In our case, machine learning classifies the atomic knowledge pieces in the situation of a certain problem and prioritizes and chooses the better suited pieces to provide the best solution. Thus, machine learning helps to select the best knowledge to a specific state of a problem.
Thus, machine learning as well as deep learning never tells you what, when, where and why a system has solved a problem or has done the decision the way it did. The technologies and algorithms behind are like a black box and you will never get the reason, just a result.

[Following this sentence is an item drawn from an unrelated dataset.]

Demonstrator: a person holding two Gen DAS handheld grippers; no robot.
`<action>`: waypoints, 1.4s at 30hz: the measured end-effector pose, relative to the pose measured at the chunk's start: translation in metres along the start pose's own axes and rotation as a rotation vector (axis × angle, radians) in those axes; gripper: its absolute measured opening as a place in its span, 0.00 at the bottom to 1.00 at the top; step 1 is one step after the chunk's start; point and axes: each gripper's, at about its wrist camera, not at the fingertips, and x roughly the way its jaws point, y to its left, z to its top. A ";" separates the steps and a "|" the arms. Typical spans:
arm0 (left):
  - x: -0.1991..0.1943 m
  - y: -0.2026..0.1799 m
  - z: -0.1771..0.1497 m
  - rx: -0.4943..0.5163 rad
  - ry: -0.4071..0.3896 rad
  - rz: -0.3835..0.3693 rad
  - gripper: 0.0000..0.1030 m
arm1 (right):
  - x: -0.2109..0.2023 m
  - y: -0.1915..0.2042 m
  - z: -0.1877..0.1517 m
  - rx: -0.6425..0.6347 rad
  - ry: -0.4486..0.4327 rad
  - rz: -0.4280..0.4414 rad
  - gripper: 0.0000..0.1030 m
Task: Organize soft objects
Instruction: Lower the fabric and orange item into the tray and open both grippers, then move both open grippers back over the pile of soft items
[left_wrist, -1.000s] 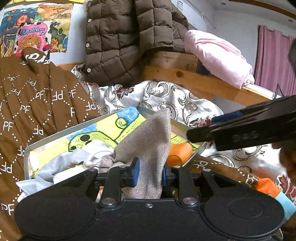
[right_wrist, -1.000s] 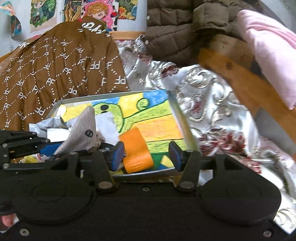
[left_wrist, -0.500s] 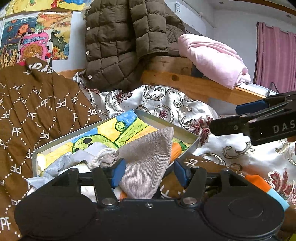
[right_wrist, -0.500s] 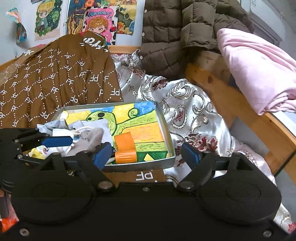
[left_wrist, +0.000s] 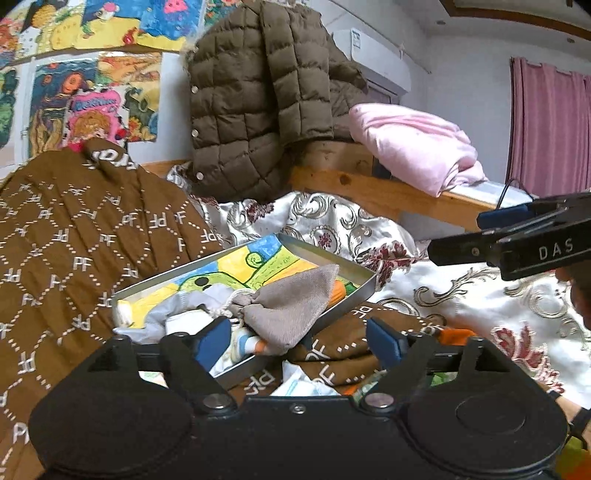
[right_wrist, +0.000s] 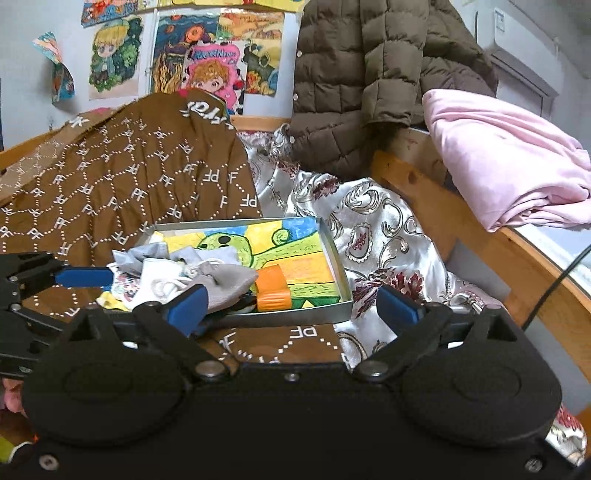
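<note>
A grey cloth pouch (left_wrist: 291, 306) with a white drawstring lies slumped in a shallow metal tray (left_wrist: 354, 268), just ahead of the left gripper (left_wrist: 301, 341) and spilling over the tray's near edge toward it. It looks light and limp, likely to sag and fold wherever it is lifted; the bunched neck by the drawstring (left_wrist: 236, 301) seems the firmest place to pinch, the loose flat body the least sure. Beside it in the tray are crumpled pale socks (right_wrist: 155, 275) and an orange roll (right_wrist: 272, 290), on a bright cartoon lining. The left jaws stand wide apart, holding nothing. The right gripper (right_wrist: 291, 308) hangs a little back from the tray's near edge, its jaws also wide and empty. The tray rests on a bed, on a brown patterned cloth (left_wrist: 74, 236) over a silvery floral quilt (right_wrist: 373, 229). Farther beyond the jaws, a brown puffer jacket (left_wrist: 258, 103) and a folded pink blanket (right_wrist: 506, 158) sit on the wooden bed rail (left_wrist: 373, 186).
</note>
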 end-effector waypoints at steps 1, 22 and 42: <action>-0.008 -0.001 -0.001 -0.003 -0.004 0.002 0.84 | -0.007 0.003 -0.001 0.001 -0.004 0.003 0.96; -0.168 -0.023 -0.048 -0.100 -0.042 0.131 0.93 | -0.208 0.083 -0.075 -0.003 -0.087 0.080 0.99; -0.188 -0.023 -0.106 -0.136 0.089 0.147 0.93 | -0.270 0.126 -0.190 0.112 -0.049 0.014 0.99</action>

Jerry Kaplan summarizes the pro and cons of machine reasoning vs. machine learning as “[…] symbolic reasoning is more appropriate for problems that require abstract reasoning, while machine learning is better for situations that require sensory perception or extracting patterns from noisy data.”
Of course, you must identify which approach fits best for your specific situation. Or in Jerry Kaplan’s words “[…] if you have to stare at a problem and think about it, a symbolic reasoning approach is probably more appropriate. If you look at lots of examples or play around with the issues to get a “feel” for It, machine learning is likely to be more effective.”
By the way, if you want to read probably the best book on artificial intelligence on the market right now, get Jerry Kaplan’s “Artificial Intelligence: What everyone needs to know.”